# HOW TO COMPLETE THIS TASK
Exact reproduction of the data is required, with images excluded.

# SUPPLIED INFORMATION
----------

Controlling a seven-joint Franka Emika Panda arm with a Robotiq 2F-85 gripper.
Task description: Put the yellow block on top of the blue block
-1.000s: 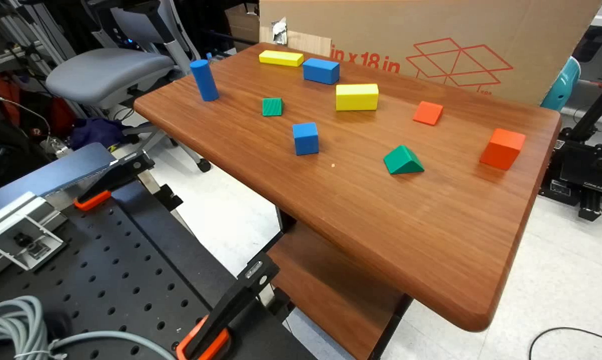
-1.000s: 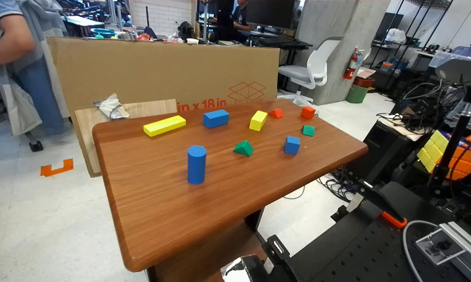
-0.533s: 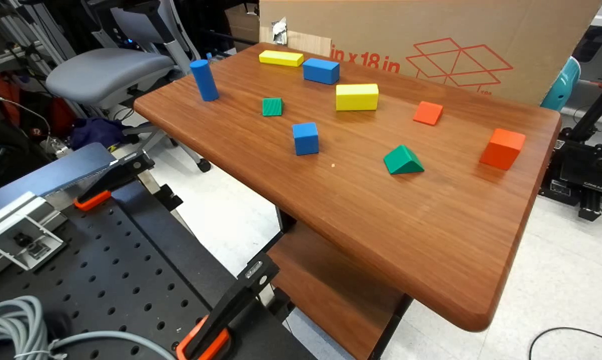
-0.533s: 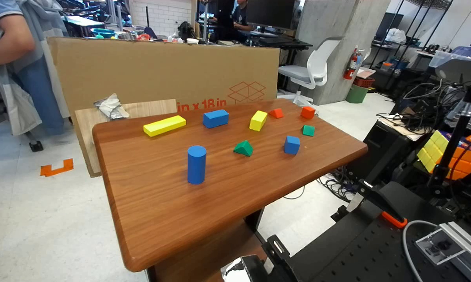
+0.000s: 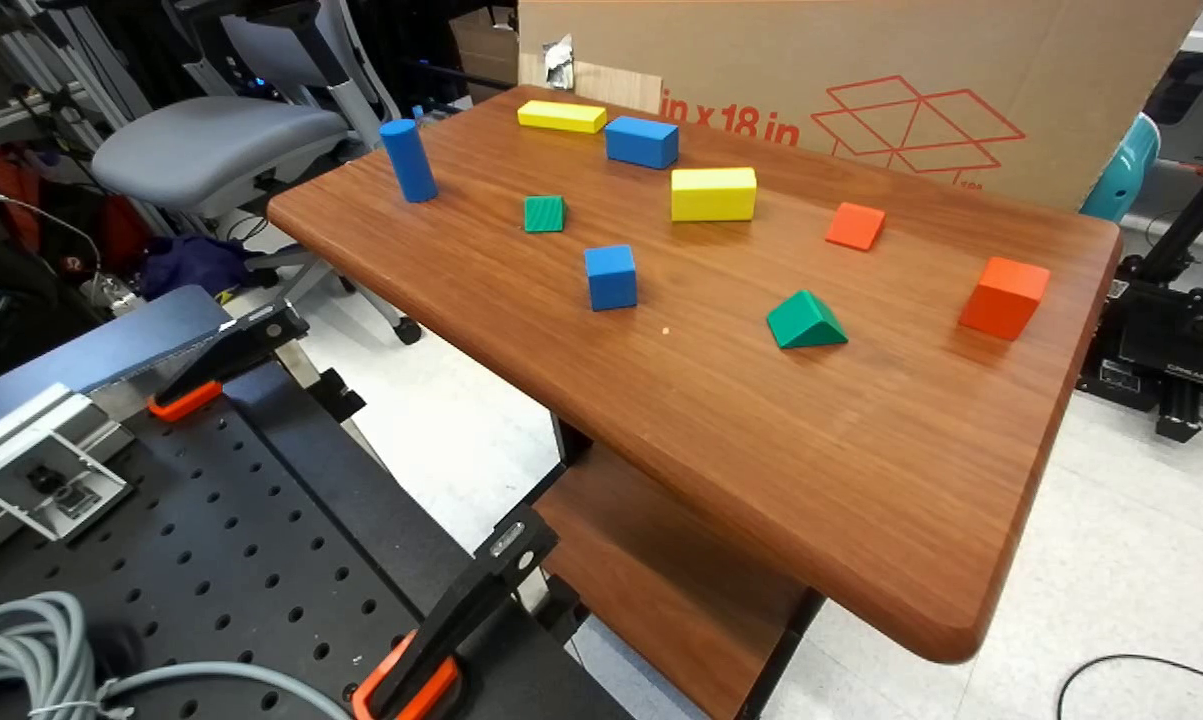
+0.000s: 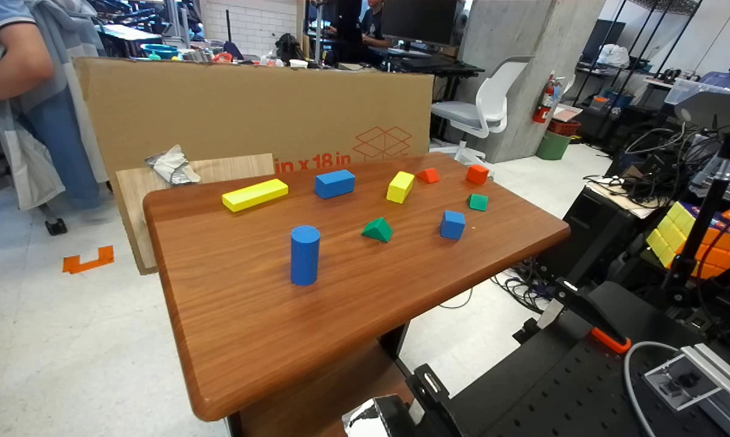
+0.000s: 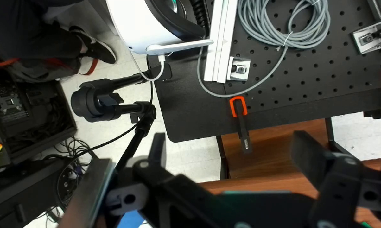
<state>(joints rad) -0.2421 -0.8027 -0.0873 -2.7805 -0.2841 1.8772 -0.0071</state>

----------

# ANSWER FOR THE TASK
Controlling a seven-joint Franka Emika Panda arm with a Robotiq 2F-85 gripper.
Task description: Put the yellow block on top of the blue block
-1.000s: 
-1.000s: 
-0.533s: 
-0.533s: 
+0.000s: 
+0.000s: 
+0.000s: 
<state>(joints rad) -0.2421 -0.8027 -0.0873 -2.7805 -0.2841 1.8772 -0.0071</state>

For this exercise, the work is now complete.